New Delhi: The induction of several turncoats into the Trinamool Congress (TMC) following the electoral victory of the party in May this year, is causing major heartburn among its senior leaders in West Bengal.
TMC MP and senior leader Kalyan Bandyopadhyay, believed to be close to Mamata Banerjee, has openly expressed his unhappiness at the induction of these turncoats into the TMC. Taking a jibe at the TMC’s top leadership, Bandyopadhyay said that those re-joining the TMC after the polls might be closer to the top leadership of the party, than those of the loyal leaders like him who have stuck with the party all through thick and thin.
“Don’t know on which side of the river I am now; don’t know which river is my mother—Ganga or Padma. I don’t know if Mamata or Modi is my mentor,” Bandyopadhyay said while parodying the Bengali song “Ganga amar Aaa, Padma amar Maa” during a Kali Puja inaugu ration ceremony in Kolkata earlier this week.
Kalyan Bandyopadhyay is miffed with the induction of turncoat Rajib Banerjee who had left the TMC right before the polls earlier this year to join the BJP. Unlike Kalyan Bandyopadhyay, many other senior leaders are talking among themselves and behind closed doors on how they are feeling “belittled” and “betrayed” by their top leadership.
A senior TMC leader who did not wish to be named told The Sunday Guardian that the TMC was making the same mistake as the BJP did by taking in people who deserted the party at its crucial time. “These leaders who had left the TMC just before the polls to join the BJP are opportunists; they are not loyal soldiers of the party. They had thought that the TMC was losing the elections and, therefore, had jumped ship for greener pastures. Taking them back is a mistake. We are looking like fools, as we had criticised them during the elections and now we have to work with them once again,” the senior TMC leader said.
Another TMC leader, who is also one of the spokespersons of the party in Bengal, told this correspondent that he was very disheartened with the mass induction of turncoat leaders into the party and that he felt that the party’s top leadership has not lived up to its promises.
“I am in the party and therefore I have to abide by the decisions that my top leadership takes. But today when I see these opportunists being re-inducted into the party with much fervour, I feel somewhere our hard work and loyalty towards the party are belittled. Abhishek Banerjee had himself said that these turncoats who had deserted the party at the eleventh hour will never be forgiven, but now you see they are being inducted into the party by him. We had won the elections without them, why do we need them now when we have already won?” said the TMC spokesperson.
Several defectors who had left the TMC just before the Assembly elections and some after the 2019 Lok Sabha elections when the BJP had won 18 parliamentary seats from West Bengal are making a beeline to re-join the TMC, since the party has come back to power in May this year for a third time.

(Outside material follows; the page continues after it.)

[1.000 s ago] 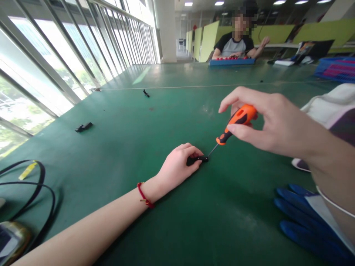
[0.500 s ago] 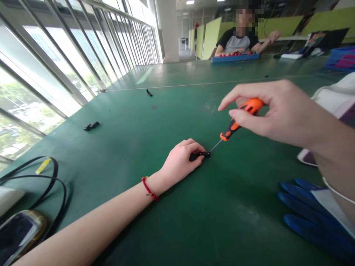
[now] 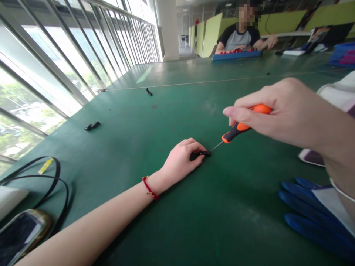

TMC-turned-BJP leaders like Rajib Banerjee (former TMC Minister, joined BJP in 2020), Sabyasachi Dutta (former TMC Mayor, joined BJP in 2019), Biswajit Das (Bagda MLA, joined BJP in 2019), Soumen Roy (MLA Kaliaganj, joined BJP in 2020), Mukul Roy (MLA Krishnanagar Uttar, joined BJP in 2018), Tanmay Ghosh (MLA Bishnupur, joined BJP in 2020) have joined the TMC in the last few months.
Another BJP MP and one of the strongest critics of Mamata Banerjee, Babul Supriyo also joined the TMC in September this year, after he was removed as Union Minister of State for Environment. Supriyo had remained in the Modi Council of Ministers for almost seven years. Taking a jibe at the induction of these turncoats, a district president of the TMC told this correspondent that he has now stopped criticising many BJP leaders, because he doesn’t know when his top leadership would induct them into the party and they have to be friends and work together.
“It seems that the BJP and TMC are all same now. Today, someone in BJP might come to the TMC and he will be welcomed with all pomp and show, and then he will again go to BJP and then again return to TMC. This saga will continue. It is better that we accept that TMC and BJP are all the same and work together, this will resolve the problem of violence as well in Bengal,” the TMC district president said.